My Little Secret
by Lisa Pawlak
At the time of my cancer diagnosis, I was training for a half marathon. I was 37 years old with two children. My lung tumor, previously thought to be benign and stable, had grown. When a lung biopsy was recommended, I was stunned.
“Oh my God, you’re kidding!” I had exclaimed to my pulmonary doctor – as if a pulmonary doctor would kid about something like that.
After the recommended biopsy, my doctor showed me photos of my tumor. Then she showed me photos of what a “normal” air passageway in that part of the lung should look like. I stared at the contrast between the two. It was clear that my tumor was taking over. It seemed amazing to me that I could breathe at all. I couldn’t get that image out of my mind. My doctor called the next day with results of the biopsy and identified the tumor as a lung carcinoid.
Carcinoid cancer isn’t a particularly aggressive cancer. But even before my tumor was identified as malignant, I knew from seeing the photos that it was going to have to come out. Surgery to remove half of my left lung was scheduled soon after. “This is good news,” my doctor told me. It took some convincing.
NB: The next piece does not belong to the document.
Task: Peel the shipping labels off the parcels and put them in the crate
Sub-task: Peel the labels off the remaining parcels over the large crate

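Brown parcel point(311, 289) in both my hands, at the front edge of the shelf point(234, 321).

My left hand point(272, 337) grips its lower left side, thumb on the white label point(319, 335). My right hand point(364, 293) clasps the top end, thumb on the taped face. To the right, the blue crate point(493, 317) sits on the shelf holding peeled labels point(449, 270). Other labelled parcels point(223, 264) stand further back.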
I was in the hospital for eight days after my lung surgery. The pain from the chest tubes was so severe it made my two natural childbirths (even the one of a 10-pound 4-ounce baby) seem like nothing. Even now, I can hardly bring myself to look at the twin scars from the chest tubes, those being the site of so much agony.
On the other hand, I am happy to show my massive thoracotomy scar to just about anyone who wants to look. I even enjoy sharing the fact that my surgeon actually removed a piece of one of my ribs – a “controlled crack” as he put it. And don’t even get me started on how many times I’ve mentioned the term “rib-spreader” during my lengthy recovery.
Last summer, I relocated. Very few people in my new town know that I am a cancer survivor. It just doesn’t come up in casual conversation. I look completely healthy, and my scars are usually covered by clothing – invisible in my new life. Somehow, through my move to this new city, cancer has become my little secret.
Though there are times when I do mourn for the missing part of my lung, something about my recent physical move has prompted me to realize that it is also time for me to move on emotionally. Although I have been indelibly scarred by cancer, that truth is just one small element of all that ultimately defines me.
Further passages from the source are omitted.